“I have dreamed of woman’s mission, and of woman’s love. I have fancied that woman and woman’s love represented the ruling spirit, as man and man’s brain represent the moving agent, in the world. I have drawn pictures of an age in which real chivalry of word and thought and deed might be the only law necessary to control men’s actions. Not the scenic and theatrical chivalry of the middle age, ready at any moment to break out into epidemic crime, but a true reverence and understanding of woman’s supreme right to honour and consideration; an age wherein it should be no longer coarsely said that love is but an episode in the brutal life of man, while to woman it is life itself. I have dreamed that the eternal womanhood of the universe beckoned me to follow.”
The Countess could not take her eyes off Claudius. She had never met a man like him; at least she had never met a man who plunged into this kind of talk after half an hour’s acquaintance. There was a thrill of feeling in her smooth deep voice when she answered: “If all men thought as you think, the world would be a very different place.”
“It would he a better place in more ways than one,” he replied.
“And yet you yourself call it a dream,” said Margaret, musing.
“It is only you, Countess, who say that dreams are never realised.”
“And do you expect to realise yours?”
“Yes—I do.” He looked at her with his bold blue eyes, and she thought they sparkled.
“Tell me,” she asked, “are you going to preach a crusade for the liberation of our sex? Do you mean to bring about the great change in the social relations of the world? Is it you who will build up the pedestal which we are to mount and from which we shall survey countless ranks of adoring men?”
“Do you not see, as you look down on me from your throne, from this chair, that I have begun already?” answered Claudius, smiling, and making a pretence of folding his hands.

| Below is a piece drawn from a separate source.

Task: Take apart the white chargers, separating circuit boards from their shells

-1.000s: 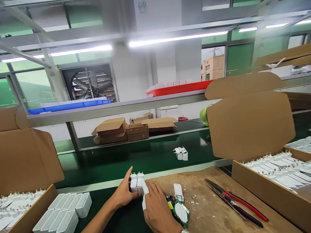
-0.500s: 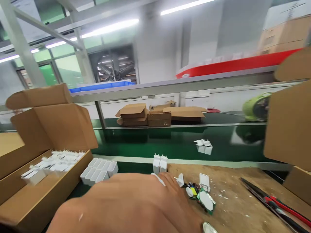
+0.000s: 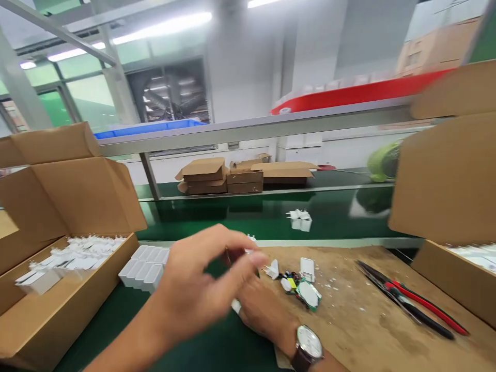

“No,” said the Countess, overlooking his last speech; “if you had any convictions about it, as you pretend to have, you would begin at once and revolutionise the world in six months. What is the use of dreaming? It is not dreamers who make history.”
“No, it is more often women. But tell me, Countess, do you approve of my crusade? Am I not right? Have I your sanction?”
Margaret was silent. Mr. Barker’s voice was heard again, holding forth to Miss Skeat.
“In all ages,” he said, with an air of conviction, “the aristocracy of a country have been in reality the leaders of its thought and science and enlightenment. Perhaps the form of aristocracy most worthy of admiration is that time-honoured institution of pre-eminent families, the Scottish clan, the Hebrew tribe—”
Claudius overheard and opened his eyes. It seemed to him that Barker was talking nonsense. Margaret smiled, for she knew her companion well, and understood in a moment that the American had discovered her hobby, and was either seeking to win her good graces, or endeavouring to amuse himself by inducing her to air her views. But Claudius returned to the charge.